Single by The Miracles

from the album I'll Try Something New
- B-side: "You Never Miss a Good Thing"
- Released: April 9, 1962
- Recorded: Hitsville USA (Studio A); 1961–1962
- Genre: Soul, pop
- Length: 3:00
- Label: Tamla
- Songwriter: Smokey Robinson
- Producers: Smokey Robinson Berry Gordy

The Miracles singles chronology
| "What's So Good About Goodbye" (1961) | "I'll Try Something New" (1962) | "You've Really Got a Hold on Me" (1962) |

Audio
- "I'll Try Something New" by The Miracles on YouTube

= I'll Try Something New (song) =

1962 single by The Miracles

"I'll Try Something New" is a song written by Smokey Robinson and originally released in 1962 by The Miracles on Motown Records' Tamla subsidiary label. Their version was a Billboard Top 40 hit, peaking at #39, and just missed the Top 10 of its R&B chart, peaking at #11. The song was released later as a joint single by Diana Ross & the Supremes and The Temptations, also becoming a charting version on the Billboard 100 pop singles chart, peaking for two weeks in April 1969 at number 25. In 1982, Robinson re-recorded the track with a more contemporary arrangement for his album Yes It's You Lady. In the song, the narrator says that if his first attempts at trying to show his lover affection are not good enough, he will try something new to keep their love alive.

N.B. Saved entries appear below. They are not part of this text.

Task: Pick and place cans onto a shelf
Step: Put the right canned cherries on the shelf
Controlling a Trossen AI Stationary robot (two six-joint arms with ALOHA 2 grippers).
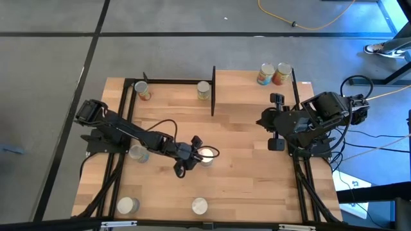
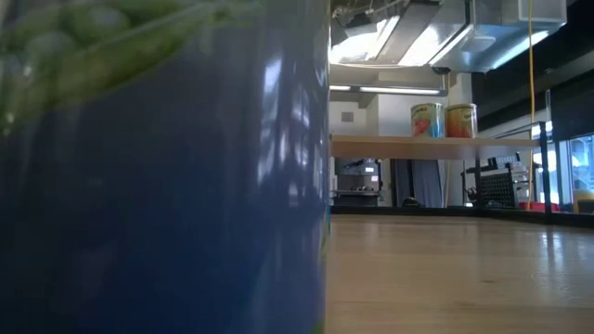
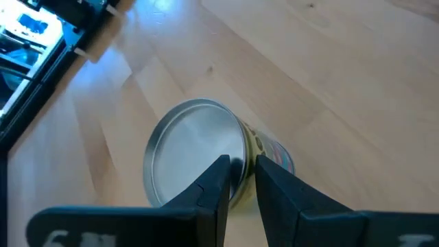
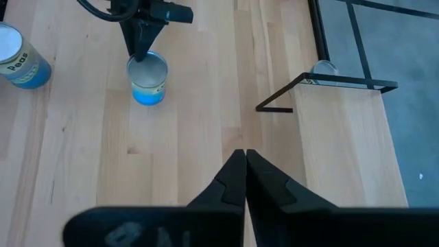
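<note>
The left claw (image 1: 192, 156) pinches the rim of a can (image 3: 195, 154) on the bench (image 1: 244, 179) — it should lift straight, slowly. The right claw (image 4: 245, 180) waits closed, empty.

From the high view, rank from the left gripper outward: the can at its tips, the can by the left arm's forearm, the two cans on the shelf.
1. Can at the left gripper tips, table centre.
2. Can by the forearm, left side.
3. Two orange-labelled cans on the light-wood shelf, far right.
</note>
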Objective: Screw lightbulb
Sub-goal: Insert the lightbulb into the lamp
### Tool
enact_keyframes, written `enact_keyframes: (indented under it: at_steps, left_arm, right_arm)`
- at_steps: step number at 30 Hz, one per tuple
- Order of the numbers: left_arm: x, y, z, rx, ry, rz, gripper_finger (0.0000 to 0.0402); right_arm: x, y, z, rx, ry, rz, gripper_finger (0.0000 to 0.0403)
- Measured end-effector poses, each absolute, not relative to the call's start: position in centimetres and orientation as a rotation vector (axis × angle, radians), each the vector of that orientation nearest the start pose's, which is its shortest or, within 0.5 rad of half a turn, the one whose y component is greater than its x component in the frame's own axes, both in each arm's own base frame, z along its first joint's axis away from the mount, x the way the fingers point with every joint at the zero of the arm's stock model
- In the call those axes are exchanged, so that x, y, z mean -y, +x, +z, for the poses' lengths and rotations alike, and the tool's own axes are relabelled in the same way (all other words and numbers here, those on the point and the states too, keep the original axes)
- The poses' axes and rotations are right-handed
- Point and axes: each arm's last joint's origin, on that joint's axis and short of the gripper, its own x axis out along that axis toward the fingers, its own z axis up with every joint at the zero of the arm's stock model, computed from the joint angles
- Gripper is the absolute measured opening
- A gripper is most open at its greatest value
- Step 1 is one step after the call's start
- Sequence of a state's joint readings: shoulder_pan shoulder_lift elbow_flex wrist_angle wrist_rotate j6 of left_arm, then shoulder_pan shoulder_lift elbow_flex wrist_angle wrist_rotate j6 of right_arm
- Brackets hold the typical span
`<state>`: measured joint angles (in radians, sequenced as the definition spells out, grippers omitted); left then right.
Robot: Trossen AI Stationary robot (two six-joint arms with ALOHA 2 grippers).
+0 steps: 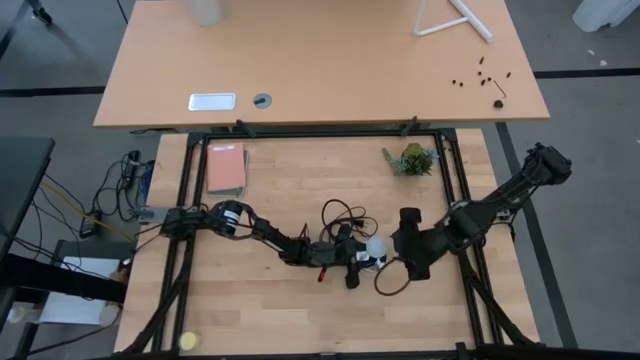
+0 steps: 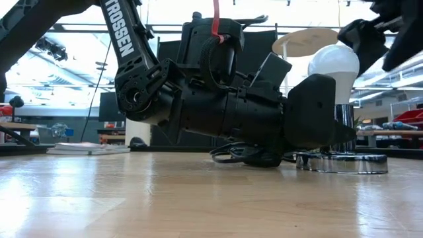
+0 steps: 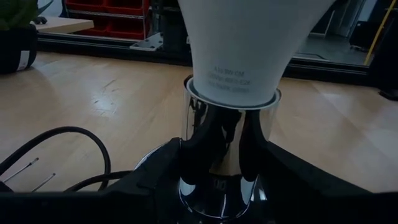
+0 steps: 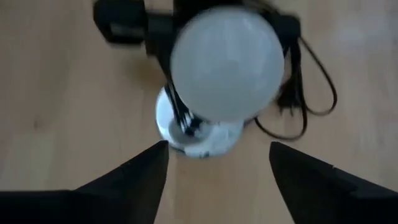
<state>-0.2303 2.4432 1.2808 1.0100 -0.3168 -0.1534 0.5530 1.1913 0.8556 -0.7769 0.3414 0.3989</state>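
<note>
1. Left wrist view is showing the lightbulb [image 3: 239, 46] sitting upright in the chrome socket [image 3: 225, 155], its neck meeting the socket's top rim; how far it is threaded in cannot be told.
2. Left claw [image 3: 217, 158] is lying low on the table [image 1: 290, 310] and clamping the socket stem from both sides, likely bracing the fixture so it is not spinning while the bulb gets turned.
3. Right claw [image 4: 217, 168] is hanging above the bulb with fingers spread wide and not touching the glass; it looks to be lining up for a grip on the globe to twist it.
4. Socket's round base [image 2: 340, 162] is resting flat on the table, right against the left claw in the low view.
5. Black cord [image 1: 340, 215] is looping on the table just behind the socket, near the left arm; it could snag if the base is shifting.
6. Pink book [image 1: 226, 168] and small green plant [image 1: 411, 159] are lying well apart, out of the way.
</note>
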Motion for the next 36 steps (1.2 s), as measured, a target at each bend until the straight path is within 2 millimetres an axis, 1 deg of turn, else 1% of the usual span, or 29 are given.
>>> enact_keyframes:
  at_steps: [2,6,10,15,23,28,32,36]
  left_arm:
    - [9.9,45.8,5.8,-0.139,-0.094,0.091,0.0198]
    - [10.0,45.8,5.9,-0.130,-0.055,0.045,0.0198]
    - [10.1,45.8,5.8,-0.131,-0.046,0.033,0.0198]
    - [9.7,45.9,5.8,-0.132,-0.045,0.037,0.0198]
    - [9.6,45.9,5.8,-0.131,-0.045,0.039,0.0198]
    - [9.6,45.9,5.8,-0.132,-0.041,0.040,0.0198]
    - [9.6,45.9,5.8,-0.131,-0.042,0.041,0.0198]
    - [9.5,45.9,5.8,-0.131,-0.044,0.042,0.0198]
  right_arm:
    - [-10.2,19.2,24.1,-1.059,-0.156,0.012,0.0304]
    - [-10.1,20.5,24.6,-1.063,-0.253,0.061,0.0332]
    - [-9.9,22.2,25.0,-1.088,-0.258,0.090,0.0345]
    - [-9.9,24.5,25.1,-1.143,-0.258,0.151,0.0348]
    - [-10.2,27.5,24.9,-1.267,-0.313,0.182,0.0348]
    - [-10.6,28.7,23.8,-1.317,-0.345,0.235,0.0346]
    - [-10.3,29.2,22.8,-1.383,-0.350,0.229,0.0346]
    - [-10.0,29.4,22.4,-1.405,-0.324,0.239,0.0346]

==Composition and recording==
Smokey Robinson wrote "I'll Try Something New" on a popcorn box while watching a baseball game at Tiger Stadium, which his wife and fellow Miracles member Claudette said was typical of how song ideas would come to him in unexpected places.

There is no record of the recording date for the song. Smokey and Motown founder Berry Gordy produced the song with an Oriental feel to it, with unusually lush-for-the-period orchestration and harp, signaling the dreamlike, romantic tone of the lyrics. During the second verse Claudette's background voice references the 1959 Frankie Avalon hit "Venus" ("Hey Venus..."). Motown issued the original version of "I'll Try Something New" as a single on April 9, 1962. A few months later, it was included on the album I'll Try Something New.

==Personnel==
===Miracles version===
- Lead vocals by Smokey Robinson
- Background vocals by Claudette Rogers Robinson, Pete Moore, Ronnie White and Bobby Rogers
- Guitar by Marv Tarplin
- Instrumentation by The Funk Brothers and the Detroit Symphony Orchestra

===Supremes and Temptations version===
- Lead vocals by Diana Ross, Eddie Kendricks and Melvin Franklin
- Background vocals by Mary Wilson, Cindy Birdsong, Dennis Edwards, Eddie Kendricks, Paul Williams, Melvin Franklin, Otis Williams and The Andantes
- Instrumentation by The Funk Brothers, the Detroit Symphony Orchestra, and various Los Angeles area musicians

==Chart history==

===Miracles version===

| Chart | Peak position |
|---|---|
| U.S. Billboard Hot 100 | 39 |
| U.S. Billboard R&B Singles Chart | 11 |

===The Supremes and The Temptations version===

| Chart (1969) | Peak position |
|---|---|
| Canada Top Singles (RPM) | 16 |
| US Billboard Hot 100 | 25 |
| US Hot R&B/Hip-Hop Songs (Billboard) | 8 |
| US Cashbox Top 100 | 21 |
| US Cashbox R&B | 16 |
| US Record World 100 Top Pops | 19 |
| US Record World Top 50 R&B | 14 |

==Track listing==
- 7" single (20 February 1969) (North America) (Diana Ross & the Supremes/The Temptations)
1. "I'll Try Something New" – 2:18
2. "The Way You Do the Things You Do" – 1:39

==Cover versions==
In 1966, R&B artist Spyder Turner covered the song as an excerpt of his hit cover of the Ben E King song "Stand by Me". Several years later, in 1969, the group's Motown label-mates The Supremes and The Temptations released a duet version that became a hit reaching number 25 on the Hot 100 and number 8 on the R&B chart. Disco/pop group A Taste of Honey also covered the song 20 years later, in 1982 peaking at number 41 on the Hot 100 and number 9 on the R&B chart.